A large-scale academic study has found no clear link between secondhand smoke and lung cancer, undercutting the premise of years of litigation including a Florida case that yielded a $350 million settlement.
The article in the Journal of the National Cancer Institute details a study of 76,000 women over more than a decade. Lung cancer was 13 times more common in current smokers, and four times more common in former smoker.
But the study found no statistically significant relationship between lung cancer and exposure to passive smoke, debunking a classic anti-smoking trope, and effectively undermining the primary rationale behind pub, bar, and public smoking bans implemented around the world.
Only among women who had lived with a smoker for 30 years or more was there a relationship that the researchers described as “borderline statistical significance.” Blogger Christopher Snowden notes “there’s no such thing as borderline statistical significance.
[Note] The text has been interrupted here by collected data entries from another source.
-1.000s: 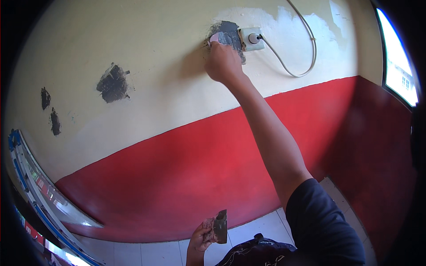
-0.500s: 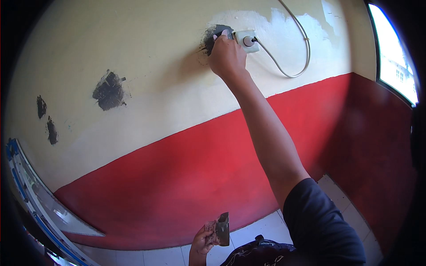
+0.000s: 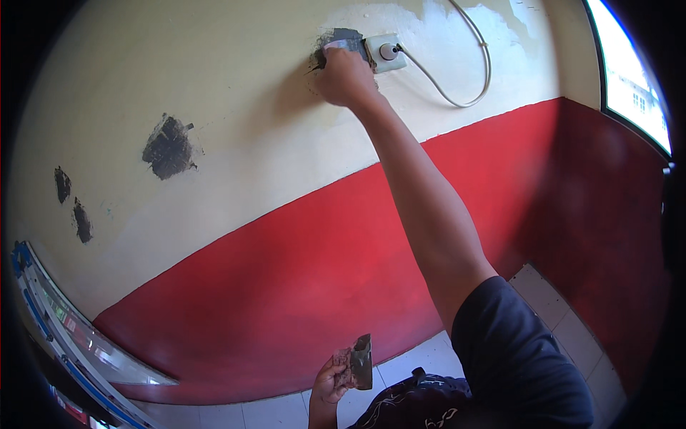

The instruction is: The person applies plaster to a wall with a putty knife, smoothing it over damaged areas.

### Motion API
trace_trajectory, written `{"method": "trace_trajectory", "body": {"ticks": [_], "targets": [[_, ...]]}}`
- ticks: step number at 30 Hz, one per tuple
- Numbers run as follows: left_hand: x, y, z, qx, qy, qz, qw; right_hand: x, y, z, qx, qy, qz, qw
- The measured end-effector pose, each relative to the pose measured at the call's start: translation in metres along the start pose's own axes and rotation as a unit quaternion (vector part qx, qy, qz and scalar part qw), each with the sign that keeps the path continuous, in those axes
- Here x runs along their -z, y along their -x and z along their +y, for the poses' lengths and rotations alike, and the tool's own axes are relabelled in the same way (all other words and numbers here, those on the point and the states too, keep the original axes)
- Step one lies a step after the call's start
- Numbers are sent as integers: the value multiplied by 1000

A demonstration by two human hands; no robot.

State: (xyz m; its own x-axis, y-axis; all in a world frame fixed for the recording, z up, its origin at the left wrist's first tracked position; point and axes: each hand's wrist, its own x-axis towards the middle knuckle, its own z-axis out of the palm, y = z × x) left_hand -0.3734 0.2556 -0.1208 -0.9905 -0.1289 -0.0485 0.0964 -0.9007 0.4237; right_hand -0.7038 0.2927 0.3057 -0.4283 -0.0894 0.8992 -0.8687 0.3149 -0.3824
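My right hand (image 3: 345, 77) reaches up to the cream wall, its fingers bent against a dark grey filler patch (image 3: 349, 36) beside a white wall socket (image 3: 379, 53). Whatever those fingers grip is hidden behind the hand. Low in the view, close to my body, my left hand (image 3: 330, 382) is closed round a flat putty scraper (image 3: 362, 361) smeared with wet grey filler. Farther left on the wall is a larger dark filler patch (image 3: 169, 148), with two smaller patches (image 3: 83, 222) beyond it.
A round plug with a white cable (image 3: 443, 94) hangs in a loop from the socket. Red paint (image 3: 307, 264) covers the lower wall. At the left stands a blue-edged metal frame (image 3: 61, 343); a bright window (image 3: 632, 75) is at the right. White floor tiles (image 3: 275, 413) lie below.
My right hand has slid a little left and down across the patch beside the socket, its fingers curling more. The view has shifted slightly. My left hand still holds the scraper low down.
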Motion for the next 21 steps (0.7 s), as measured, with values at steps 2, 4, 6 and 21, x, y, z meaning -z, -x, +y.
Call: {"method": "trace_trajectory", "body": {"ticks": [2,4,6,21], "targets": [[-6,6,-2,-11,-10,29,999,11,15,-11,4,3,-53,999],[5,16,0,-4,-7,12,1000,21,34,-27,-3,-11,-49,999],[5,20,1,11,-4,-10,1000,25,39,-27,-16,-19,-13,1000],[20,68,1,-4,-10,32,999,0,30,-22,4,63,68,996]]}}
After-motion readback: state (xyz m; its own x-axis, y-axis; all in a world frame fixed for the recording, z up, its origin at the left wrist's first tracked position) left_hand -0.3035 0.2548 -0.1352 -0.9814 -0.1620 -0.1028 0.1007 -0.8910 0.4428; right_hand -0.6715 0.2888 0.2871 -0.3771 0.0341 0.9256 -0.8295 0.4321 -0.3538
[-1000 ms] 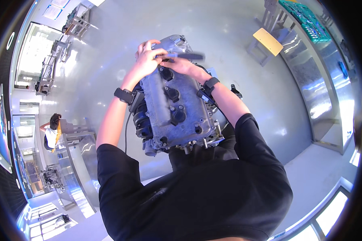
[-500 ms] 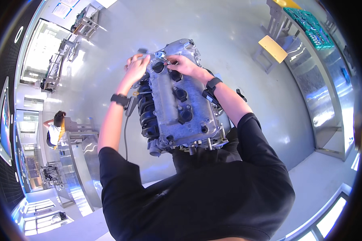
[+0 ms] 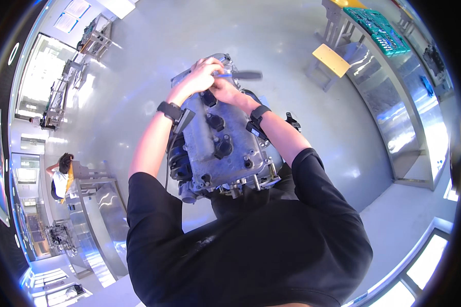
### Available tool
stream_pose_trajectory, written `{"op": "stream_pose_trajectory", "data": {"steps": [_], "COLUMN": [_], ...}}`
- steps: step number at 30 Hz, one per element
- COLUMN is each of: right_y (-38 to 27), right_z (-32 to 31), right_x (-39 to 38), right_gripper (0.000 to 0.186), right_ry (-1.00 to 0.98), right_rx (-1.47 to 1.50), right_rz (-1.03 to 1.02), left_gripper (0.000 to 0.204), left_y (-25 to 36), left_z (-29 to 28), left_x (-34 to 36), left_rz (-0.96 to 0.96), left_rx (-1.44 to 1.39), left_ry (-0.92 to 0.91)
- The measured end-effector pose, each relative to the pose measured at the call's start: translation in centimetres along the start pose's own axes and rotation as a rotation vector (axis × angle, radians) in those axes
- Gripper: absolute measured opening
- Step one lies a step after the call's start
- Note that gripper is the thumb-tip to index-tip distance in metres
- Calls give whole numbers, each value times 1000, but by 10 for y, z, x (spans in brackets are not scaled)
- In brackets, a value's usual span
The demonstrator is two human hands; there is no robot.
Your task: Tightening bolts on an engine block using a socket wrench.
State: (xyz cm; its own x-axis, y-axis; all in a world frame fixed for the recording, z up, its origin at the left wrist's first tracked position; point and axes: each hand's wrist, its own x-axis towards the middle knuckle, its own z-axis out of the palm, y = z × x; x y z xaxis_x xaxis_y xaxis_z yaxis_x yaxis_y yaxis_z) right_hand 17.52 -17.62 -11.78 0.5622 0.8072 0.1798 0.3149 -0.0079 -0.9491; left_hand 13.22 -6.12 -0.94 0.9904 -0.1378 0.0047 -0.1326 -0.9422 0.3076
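Note:
A grey engine [image 3: 194,128] with a metal valve cover stands in front of me, with black ignition coils [image 3: 216,122] along its top. Both hands meet over its far end. My left hand [image 3: 204,75] is curled over the head of a ratchet wrench [image 3: 247,75], whose dark handle sticks out to the right, smeared by motion. Close below it, my right hand [image 3: 223,90] has its fingers closed around the same tool; their tips are partly hidden by the left hand. What sits under the wrench cannot be seen.
At right stand a yellow-topped stool [image 3: 331,60] and a metal workbench [image 3: 389,102] carrying a green tool tray [image 3: 376,30]. Another person [image 3: 61,176] is by a bench at far left. Dark intake pipes [image 3: 178,158] run along the engine's left side.
The wrench handle has swung from left to right. My left hand has moved right, over the tool's head and against my right hand. The whole view has shifted slightly.

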Motion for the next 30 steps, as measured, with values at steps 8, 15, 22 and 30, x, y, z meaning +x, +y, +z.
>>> {"op": "stream_pose_trajectory", "data": {"steps": [8,15,22,30], "right_y": [20,8,3,2], "right_z": [4,-16,-10,-16], "right_x": [9,17,32,8], "right_gripper": [42,56,63,59], "right_ry": [53,-169,-261,-191], "right_rx": [-114,111,309,337], "right_rz": [-182,-321,-103,-75], "left_gripper": [46,18,66,58], "left_y": [15,-2,-47,-32], "left_z": [-12,-24,-34,-10], "left_x": [-82,-115,-79,16], "left_rz": [95,11,-598,-412], "left_rx": [14,288,-37,-558], "left_ry": [216,141,0,147]}}
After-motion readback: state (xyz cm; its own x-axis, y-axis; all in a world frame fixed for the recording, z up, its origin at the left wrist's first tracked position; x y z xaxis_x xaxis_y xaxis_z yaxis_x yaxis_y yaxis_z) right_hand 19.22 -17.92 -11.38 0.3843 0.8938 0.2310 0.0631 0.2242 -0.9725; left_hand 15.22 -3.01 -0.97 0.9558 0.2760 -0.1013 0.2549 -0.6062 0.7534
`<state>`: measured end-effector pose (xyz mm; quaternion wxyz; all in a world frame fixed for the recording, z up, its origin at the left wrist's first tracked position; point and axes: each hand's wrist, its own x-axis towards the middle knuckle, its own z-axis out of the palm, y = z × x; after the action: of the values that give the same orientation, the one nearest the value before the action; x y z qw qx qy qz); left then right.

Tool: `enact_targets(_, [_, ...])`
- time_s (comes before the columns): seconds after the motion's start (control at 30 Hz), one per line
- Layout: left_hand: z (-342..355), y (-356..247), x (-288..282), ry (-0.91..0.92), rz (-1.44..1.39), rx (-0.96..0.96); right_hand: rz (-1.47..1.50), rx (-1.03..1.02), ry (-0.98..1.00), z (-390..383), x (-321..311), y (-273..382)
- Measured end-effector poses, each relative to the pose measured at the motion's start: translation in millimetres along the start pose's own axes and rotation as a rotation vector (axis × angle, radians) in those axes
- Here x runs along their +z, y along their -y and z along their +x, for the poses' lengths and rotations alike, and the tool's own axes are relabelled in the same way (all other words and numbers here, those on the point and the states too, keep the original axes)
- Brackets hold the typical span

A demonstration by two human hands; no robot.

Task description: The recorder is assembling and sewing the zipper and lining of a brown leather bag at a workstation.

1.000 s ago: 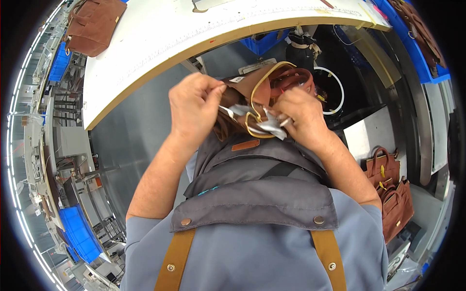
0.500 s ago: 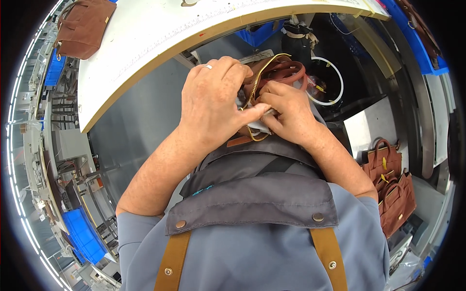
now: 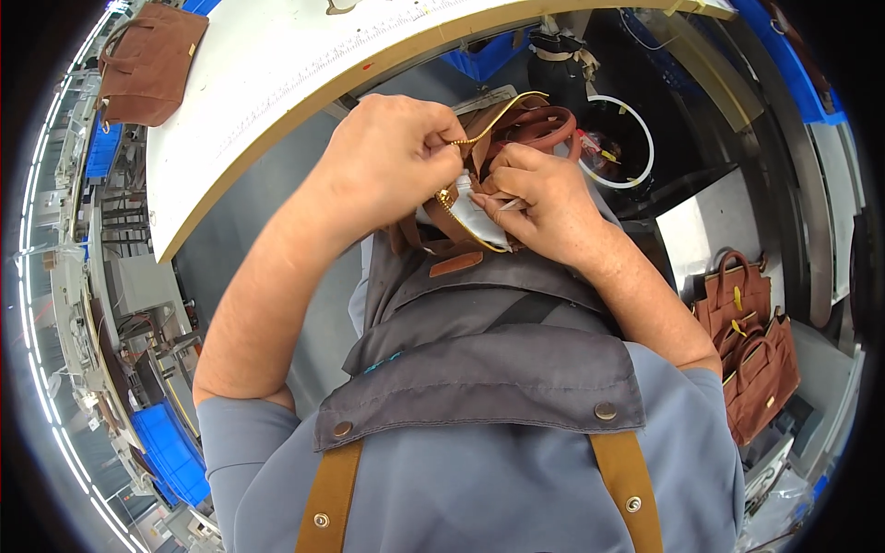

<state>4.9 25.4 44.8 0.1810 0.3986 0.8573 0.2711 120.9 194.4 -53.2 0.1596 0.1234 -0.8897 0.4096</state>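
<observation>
A brown handbag with a gold zipper [image 3: 496,123] lies open on my lap, its round brown handles [image 3: 553,127] toward the far side. My left hand [image 3: 392,157] is closed, with thumb and fingers pinching the zippered edge. The gold slider [image 3: 446,197] shows just below those fingers. Pale lining [image 3: 472,219] is visible in the bag's mouth. Over that lining, my right hand [image 3: 544,198] is closed in a pinch at the opening. A small pale piece sticks out between its thumb and finger; its kind is unclear. The bag's lower part is hidden by my hands.
The white worktable [image 3: 267,78] curves across the far left, with a finished brown handbag [image 3: 152,64] on it. A round bin with a white rim [image 3: 649,138] stands beyond my right hand. More brown handbags [image 3: 756,369] sit at the right, near a blue crate [image 3: 811,88].
My left hand has gone from loosely spread to a pinch on the zippered edge, pulling it leftward. The bag's mouth is wider and more lining shows. My right hand stays near the opening.
</observation>
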Motion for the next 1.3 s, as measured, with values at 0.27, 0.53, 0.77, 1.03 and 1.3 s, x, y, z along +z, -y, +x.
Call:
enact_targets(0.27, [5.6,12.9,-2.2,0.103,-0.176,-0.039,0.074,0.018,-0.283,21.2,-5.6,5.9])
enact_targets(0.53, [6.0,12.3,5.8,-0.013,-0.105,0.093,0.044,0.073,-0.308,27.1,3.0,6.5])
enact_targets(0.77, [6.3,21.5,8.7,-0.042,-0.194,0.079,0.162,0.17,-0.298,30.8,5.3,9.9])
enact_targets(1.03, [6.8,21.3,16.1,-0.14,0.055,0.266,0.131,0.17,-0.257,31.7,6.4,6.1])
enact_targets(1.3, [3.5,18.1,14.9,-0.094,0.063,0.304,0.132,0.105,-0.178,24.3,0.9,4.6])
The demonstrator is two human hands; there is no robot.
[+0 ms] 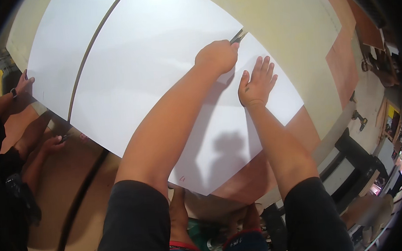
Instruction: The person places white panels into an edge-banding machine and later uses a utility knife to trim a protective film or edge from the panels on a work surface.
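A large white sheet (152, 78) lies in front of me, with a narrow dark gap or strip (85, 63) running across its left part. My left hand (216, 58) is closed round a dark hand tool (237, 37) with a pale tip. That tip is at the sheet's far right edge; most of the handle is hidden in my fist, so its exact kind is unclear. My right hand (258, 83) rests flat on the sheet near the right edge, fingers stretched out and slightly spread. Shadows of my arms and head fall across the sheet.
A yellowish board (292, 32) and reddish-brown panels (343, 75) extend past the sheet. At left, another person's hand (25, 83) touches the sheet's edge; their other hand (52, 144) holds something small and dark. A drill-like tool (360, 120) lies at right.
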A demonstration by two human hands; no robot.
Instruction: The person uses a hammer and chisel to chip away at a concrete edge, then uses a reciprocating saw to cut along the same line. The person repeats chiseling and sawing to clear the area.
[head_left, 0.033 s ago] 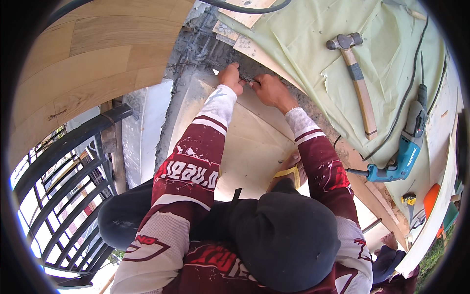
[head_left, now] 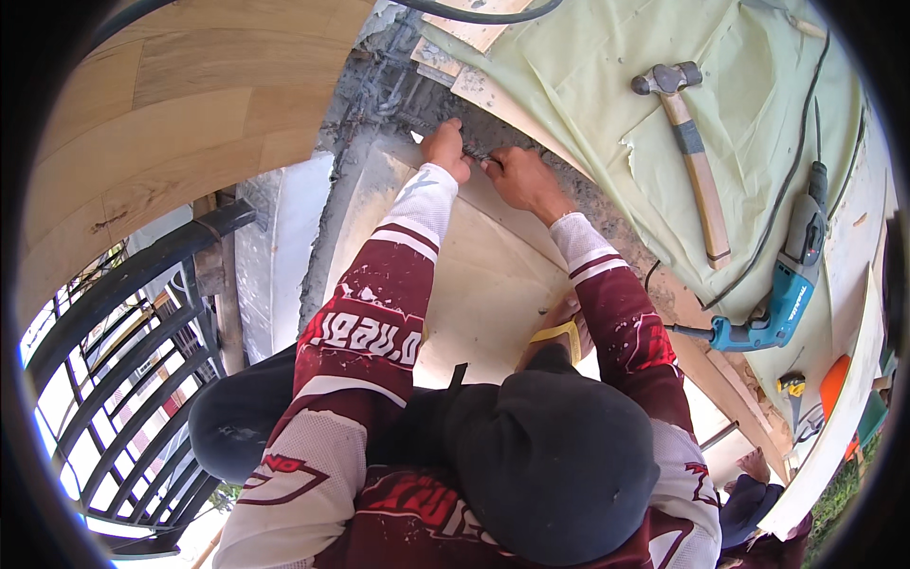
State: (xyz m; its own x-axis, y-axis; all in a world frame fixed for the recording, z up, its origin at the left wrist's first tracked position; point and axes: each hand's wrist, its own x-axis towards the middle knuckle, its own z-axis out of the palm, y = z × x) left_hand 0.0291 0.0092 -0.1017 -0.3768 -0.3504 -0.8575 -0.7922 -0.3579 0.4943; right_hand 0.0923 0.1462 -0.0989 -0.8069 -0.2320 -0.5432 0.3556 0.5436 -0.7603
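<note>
Both my arms reach forward to a rough strip of grey concrete (head_left: 393, 104). My left hand (head_left: 446, 152) is closed, its fingers curled at the near end of a thin dark rod (head_left: 480, 156). My right hand (head_left: 524, 180) pinches the same rod from the other side, thumb and forefinger pressed together. Only a short stretch of the rod shows between the hands; its ends are hidden by my fingers. Below the hands lies a dusty pale board (head_left: 483, 256).
A ball-peen hammer (head_left: 697, 171) and a teal power drill (head_left: 782, 294) with a long bit lie on a pale green sheet (head_left: 607, 85) at the right. Wooden planks (head_left: 218, 95) are at the upper left, above a black railing (head_left: 123, 275). Another person (head_left: 754, 503) shows at the lower right.
</note>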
It’s either significant or it’s not.”
However, one researcher in the article continued to argue for smoking bans, claiming that the most important effect of indoor-smoking bans may be on smokers.
“The strongest reason to avoid passive cigarette smoke is to change societal behavior: to not live in a society where smoking is a norm,” said Dr. Jyoti Patel of Northwestern University School of Medicine.
While previous cancer studies have had mixed results, the Centers for Disease Control and Prevention still calculate secondhand smoke is responsible for 46,000 heart disease deaths and 3,400 deaths from cancer a year. The problem with these previous studies however is that many show the strongest association between secondhand smoke and cancer in case-control studies that can suffer from “recall bias,” or the tendency of people with a disease that can be blamed on a past exposure t0 be more likely to recall it.
The study goes a long way toward eliminating the premise of a groundbreaking lawsuit on behalf of 60,000 flight attendants who sought damages for lung cancer from passive smoke that was common back in the days when you could light up in an airliner.
Tobacco companies settled that by paying $300 million to establish the Flight Attendant Medical Research Institute (FAMRI), to support research into tobacco-related diseases. Lawyers for flight attendants have been battling to have FAMRI shut down and the proceeds paid directly to flight attendants, saying the elimination of smoking on airliners has ended its usefulness to the class.